YouTube is a pretty amazing service when you stop and think about it. It’s becoming so ever-present in our lives, its almost becoming invisible, to borrow an idea from Kevin Kelly. Although the site is only six years old — its popularity exploded after the Google purchase — it’s hard to imagine an Internet without YouTube, even though this particular writer was on the web a number of years before it launched.
Needless to say, a site that is so popular and crucial to the explosion of social media and viral marketing is an incredibly powerful tool. Something so big, especially on the Internet, almost has to be. Unfortunately, however, every so often, somebody receives a lesson in just how powerful YouTube can be. Many times, these lessons are unwanted and can be somewhat vicious.
Just ask former UCLA student, Alexandra Wallace.
In case you haven’t heard, Wallace was recently attending UCLA, and she decided she wanted to study in the library. Problem was, at least to Wallace, there were “too many Asians” in the library for her to effectively study, and so she made a now-infamous video called “Asians in the Library,” where Wallace proceeded to share her feelings about the apparent explosion of studious Asian students at UCLA. She even went as far to mention the catastrophic events in Japan in a rant that quickly turned into an uneducated, racist diatribe.
You can see for yourself, if you’d like:
Needless to say, the aftermath of Wallace’s video has been felt far and wide.

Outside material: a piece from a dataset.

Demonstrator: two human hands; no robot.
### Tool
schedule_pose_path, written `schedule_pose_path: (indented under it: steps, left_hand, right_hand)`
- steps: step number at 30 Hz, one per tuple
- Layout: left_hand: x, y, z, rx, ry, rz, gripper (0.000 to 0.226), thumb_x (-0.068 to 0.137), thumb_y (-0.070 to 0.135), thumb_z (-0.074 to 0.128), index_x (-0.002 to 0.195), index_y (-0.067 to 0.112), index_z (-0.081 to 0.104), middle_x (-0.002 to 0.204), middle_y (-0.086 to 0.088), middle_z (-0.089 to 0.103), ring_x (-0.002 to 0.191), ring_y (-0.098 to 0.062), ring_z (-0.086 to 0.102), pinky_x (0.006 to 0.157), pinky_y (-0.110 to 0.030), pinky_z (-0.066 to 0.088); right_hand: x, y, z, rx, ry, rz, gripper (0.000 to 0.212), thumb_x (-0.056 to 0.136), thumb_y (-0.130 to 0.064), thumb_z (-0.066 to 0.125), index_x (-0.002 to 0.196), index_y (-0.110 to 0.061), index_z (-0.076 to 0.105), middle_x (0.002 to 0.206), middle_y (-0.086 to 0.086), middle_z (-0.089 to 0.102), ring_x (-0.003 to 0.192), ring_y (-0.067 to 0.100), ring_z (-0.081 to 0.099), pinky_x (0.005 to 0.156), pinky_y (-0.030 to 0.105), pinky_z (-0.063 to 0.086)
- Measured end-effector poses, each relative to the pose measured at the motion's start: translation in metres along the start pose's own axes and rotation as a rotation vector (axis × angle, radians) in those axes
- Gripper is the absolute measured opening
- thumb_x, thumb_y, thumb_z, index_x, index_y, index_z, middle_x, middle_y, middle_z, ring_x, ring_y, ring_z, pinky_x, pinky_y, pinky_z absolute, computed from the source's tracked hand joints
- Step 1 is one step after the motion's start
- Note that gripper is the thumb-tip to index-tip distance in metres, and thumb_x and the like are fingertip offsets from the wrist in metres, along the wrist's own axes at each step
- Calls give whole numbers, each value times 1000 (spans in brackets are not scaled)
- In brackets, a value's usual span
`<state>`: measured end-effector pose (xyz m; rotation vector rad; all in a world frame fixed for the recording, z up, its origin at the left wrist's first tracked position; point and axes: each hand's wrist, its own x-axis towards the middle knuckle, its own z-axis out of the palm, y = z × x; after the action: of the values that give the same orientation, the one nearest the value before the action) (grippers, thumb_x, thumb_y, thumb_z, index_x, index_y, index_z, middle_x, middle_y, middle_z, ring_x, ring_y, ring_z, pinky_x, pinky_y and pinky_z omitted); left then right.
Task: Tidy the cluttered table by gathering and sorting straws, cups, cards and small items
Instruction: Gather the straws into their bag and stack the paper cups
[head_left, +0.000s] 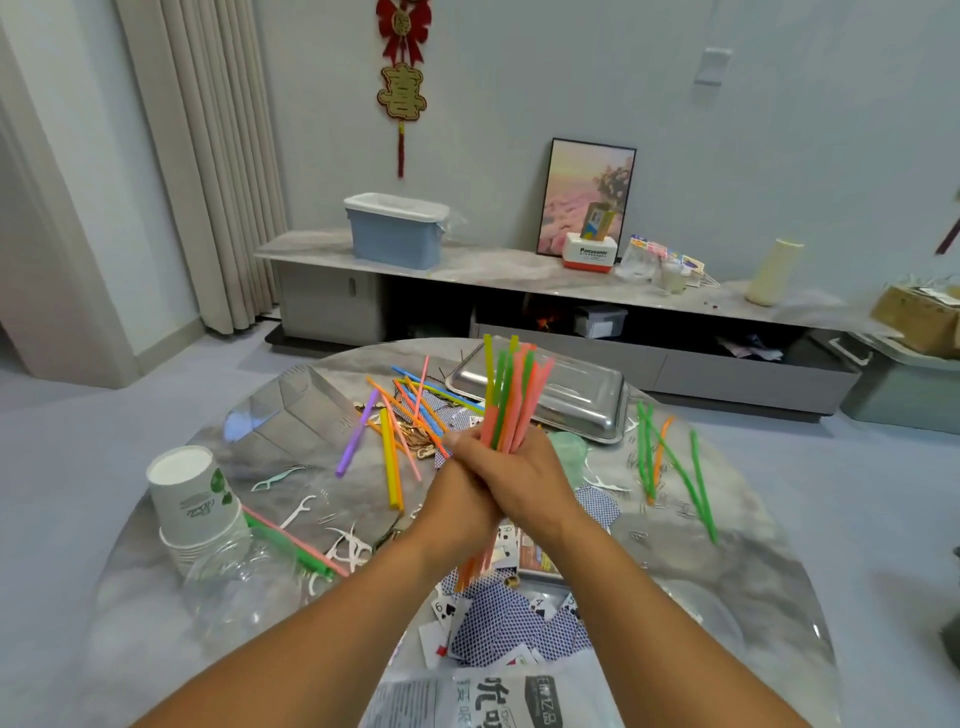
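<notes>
Leftmost, a stack of paper cups (195, 499) stood upside down on the counter (753, 566) beside loose straws (392, 457). At centre the left hand (457, 499) and right hand (524, 475) wrapped curled fingers (480, 460) around a bundle of straws (511, 397), upright, probably to even its ends. Its lower ends hid behind the wrists above scattered cards (498, 618); green straws (675, 467) lay rightward.

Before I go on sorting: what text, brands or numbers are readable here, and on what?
"Panasonic": white and red box on the sideboard.
"6": playing card on the table.
"4": playing card.
Paper cup print: too blurred.
Plastic bag at near edge: large characters, cut off, unreadable.
</notes>
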<state>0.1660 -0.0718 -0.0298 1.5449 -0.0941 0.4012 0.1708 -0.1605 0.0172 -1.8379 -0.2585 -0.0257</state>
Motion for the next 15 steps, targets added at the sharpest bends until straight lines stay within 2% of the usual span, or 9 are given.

After the video went viral, which was after Wallace attempted to take it down, she was greeted with the kind of responses you’d expect from an Internet crowd: death threats and other promises of physical violence; so much so, in fact, Wallace removed herself from school, but not after she wrote a letter to The Daily Bruin, UCLA’s student paper, as an attempt to explain herself.
The letter reads:
In an attempt to produce a humorous YouTube video, I have offended the UCLA community and the entire Asian culture. I am truly sorry for the hurtful words I said and the pain it caused to anyone who watched the video. Especially in the wake of the ongoing disaster in Japan, I would do anything to take back my insensitive words. I could write apology letters all day and night, but I know they wouldn’t erase the video from your memory, nor would they act to reverse my inappropriate action.
I made a mistake. My mistake, however, has lead to the harassment of my family, the publishing of my personal information, death threats, and being ostracized from an entire community. Accordingly, for personal safety reasons, I have chosen to no longer attend classes at UCLA.
Which sounds an awful lot like:
I’m sorry I got outed for the video. I’m sorry I got caught. Had I been more thoughtful and not recorded my feelings about Asians using UCLA’s library and posted them on the Internet, nothing about my enrollment would be changed. That being said, I cannot stand the idea of being labeled as a racist for something you guys just didn’t get, and so, I’m going to use the safety of my parents as an excuse to run away from all this drama I caused.
Go ____ yourself,
Needless to say, there have been a number of video responses and mash-ups concerning Wallace’s “love one another” video, and there about what you’d expect:
And then there’s this piece of animated genius, which captures the details quite well:
Finally we have the inevitable remix:
There’s much, much more where this came from.
With that, welcome to Internet infamy, Miss Wallace. Enjoy your stay… And your new college, wherever that will be. Maybe you’ll be lucky enough to be forgotten by the time enrollment for the fall semester comes.